The deep tones ceased, and once more silence fell
Between those two amid the silent night.
But Sergius, lightly rallying soon to speech,
Said, with a ready, easy sympathy:
"There seems indeed to breathe in such a strain
Some solemn joy, but the solemnity
Is greater, and my spirit is oppressed.
Not less your poets differ from the Greek
In matter than in manner, when they sing.
How high you make your deity to be,
Beyond the stature of the gods of Greece!
Homer has Zeus compel the clouds, forth flash
The lightnings, and the thunderbolts down hurl;
The mightiest meddler with the world, his Zeus,
Yet of the world the mighty maker not.
But your Jehovah reaches even to that,
As with his fingers fashioning yonder heaven,
And fixing in their station moon and stars.
And he in human things concerns himself!
The Epicurean gods are cold and calm;
On high Olympus far withdrawn they sit,
And smile, and either not at all regard
Our case, or, if so be regarding, smile
Still, unconcerned, our case however hard.
Your Hebrew God is much more amiable,
But much more probable that Olympian crew;
Nay, probable not at all is either; dream,
Fond dream, the fable of divinities
Who either care, or care not, for our case.
We are the creatures and the sport of chance,
Puppets tossed hither and thither in idle play,
A while, a little while, fooled to suppose
We do the dancing we are jerked to do—
And then, resolved from our compacture brief
Into the atoms which once on a time
Together chanced and so were we, we drop
Plumb down again into the great inane
Abyss, and recommence the eternal whirl!
There is that Epicurean cosmogony,
An endless cycle of evolution turned
Upon itself, in worlds forevermore
Becoming, out of worlds forevermore
Merging in their original elements:
No god, or gods, to tangle worse the skein
Inextricably tangled by blind chance!"

Saul was affronted, but he held his peace,
Brooding the while his jealousy for God.
At length, with intense calm, he spoke and said:
"The Hebrew spirit is severe and says,
'The fool it is who in his secret heart,
Rebelling, wills no God.' 'The Hebrew spirit,'
Said I? Forget those unadviséd words;
For to speak so is not the Hebrew spirit.
God is a jealous God; His glory He
Will to another not divide; and God
Himself it is, the Living God, and not
What, Gentile fashion, my rash lips miscalled
'The Hebrew spirit,' that charges atheism
With folly. God His prophet psalmist bade
Write with a diamond pen on adamant
That stern damnation of the atheous soul:
'The fool hath in his heart said, God is not.'
This tell I thee my conscience so to cleanse
Of sin in saying 'The Hebrew spirit' for God."

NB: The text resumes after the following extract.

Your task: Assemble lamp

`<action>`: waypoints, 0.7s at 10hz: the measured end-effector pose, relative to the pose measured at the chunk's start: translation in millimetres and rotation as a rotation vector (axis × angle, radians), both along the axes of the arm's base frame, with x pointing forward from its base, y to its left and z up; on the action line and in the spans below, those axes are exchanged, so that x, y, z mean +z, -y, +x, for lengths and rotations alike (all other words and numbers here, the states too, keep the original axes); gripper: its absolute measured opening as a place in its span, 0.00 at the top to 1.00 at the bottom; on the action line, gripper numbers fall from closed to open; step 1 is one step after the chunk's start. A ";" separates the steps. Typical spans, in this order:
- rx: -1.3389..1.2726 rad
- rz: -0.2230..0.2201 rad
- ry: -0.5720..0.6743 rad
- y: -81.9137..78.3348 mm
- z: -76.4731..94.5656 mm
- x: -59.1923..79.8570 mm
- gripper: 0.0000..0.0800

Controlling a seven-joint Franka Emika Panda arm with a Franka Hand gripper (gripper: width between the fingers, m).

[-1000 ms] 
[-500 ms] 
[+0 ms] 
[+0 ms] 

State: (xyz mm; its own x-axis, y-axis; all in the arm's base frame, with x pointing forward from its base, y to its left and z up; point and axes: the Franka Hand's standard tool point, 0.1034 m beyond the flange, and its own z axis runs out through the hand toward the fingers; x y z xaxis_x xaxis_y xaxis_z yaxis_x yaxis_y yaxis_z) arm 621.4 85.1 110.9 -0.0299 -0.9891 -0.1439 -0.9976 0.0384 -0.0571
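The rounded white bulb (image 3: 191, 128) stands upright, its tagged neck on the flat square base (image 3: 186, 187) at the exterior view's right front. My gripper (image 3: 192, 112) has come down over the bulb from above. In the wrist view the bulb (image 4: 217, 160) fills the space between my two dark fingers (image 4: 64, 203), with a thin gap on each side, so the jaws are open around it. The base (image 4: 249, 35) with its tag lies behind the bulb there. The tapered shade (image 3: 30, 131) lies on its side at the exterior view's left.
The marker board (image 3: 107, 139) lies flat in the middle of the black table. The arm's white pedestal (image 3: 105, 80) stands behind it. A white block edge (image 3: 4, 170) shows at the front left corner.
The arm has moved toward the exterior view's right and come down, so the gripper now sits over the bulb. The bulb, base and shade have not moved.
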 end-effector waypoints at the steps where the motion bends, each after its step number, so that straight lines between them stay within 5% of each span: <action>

With tolerant wonder, Sergius heard and said:
"A strangely serious race you Hebrews are;
I do not think I understand you yet.
I shall be glad to-morrow, if so please
Thee likewise, to renew this night's discourse."
So they descended from the hill and slept.

The herald Dawn, white-fingered, from the east
Had signalled to the stars, 'He comes! He comes!'
And these, veiling themselves from view with light,
Had all into the unapparent deep
Retired, and left the hemisphere of heaven,
Late glowing with their fixed or wandering fires,
One crystal hollow of pure space made void
To be a fit pavilion for the sun,
When forth from their encampment rode the twain,
Fresh as the morning from the baths of sleep,
And keen with hunger for the forward road.
"The allotment of my tribe," said Saul—"my tribe
Is Benjamin—in measure such, bare rock
And rugged hill, hardly through age-long toil
Of tilth so clothed as we have seen them clothed,
In terrace above terrace of won soil,
With verdure—that, we leave behind, to cross
This day the fatter fields of Ephraim."
Then Saul to Sergius rehearsed in short
The tale of Hebrew history, how God,
Having his fathers out of Egypt brought,
With sign and wonder thence delivering them
And hither led them through the parted sea,
And past the smoking top of Sinai—
Touched by the finger of God to burn with fire
And thunder and lighten more than man could bear
To see or hear, in sanction of His law—
Had lastly parcelled out this land to them
In portions by their tribes to be their rest.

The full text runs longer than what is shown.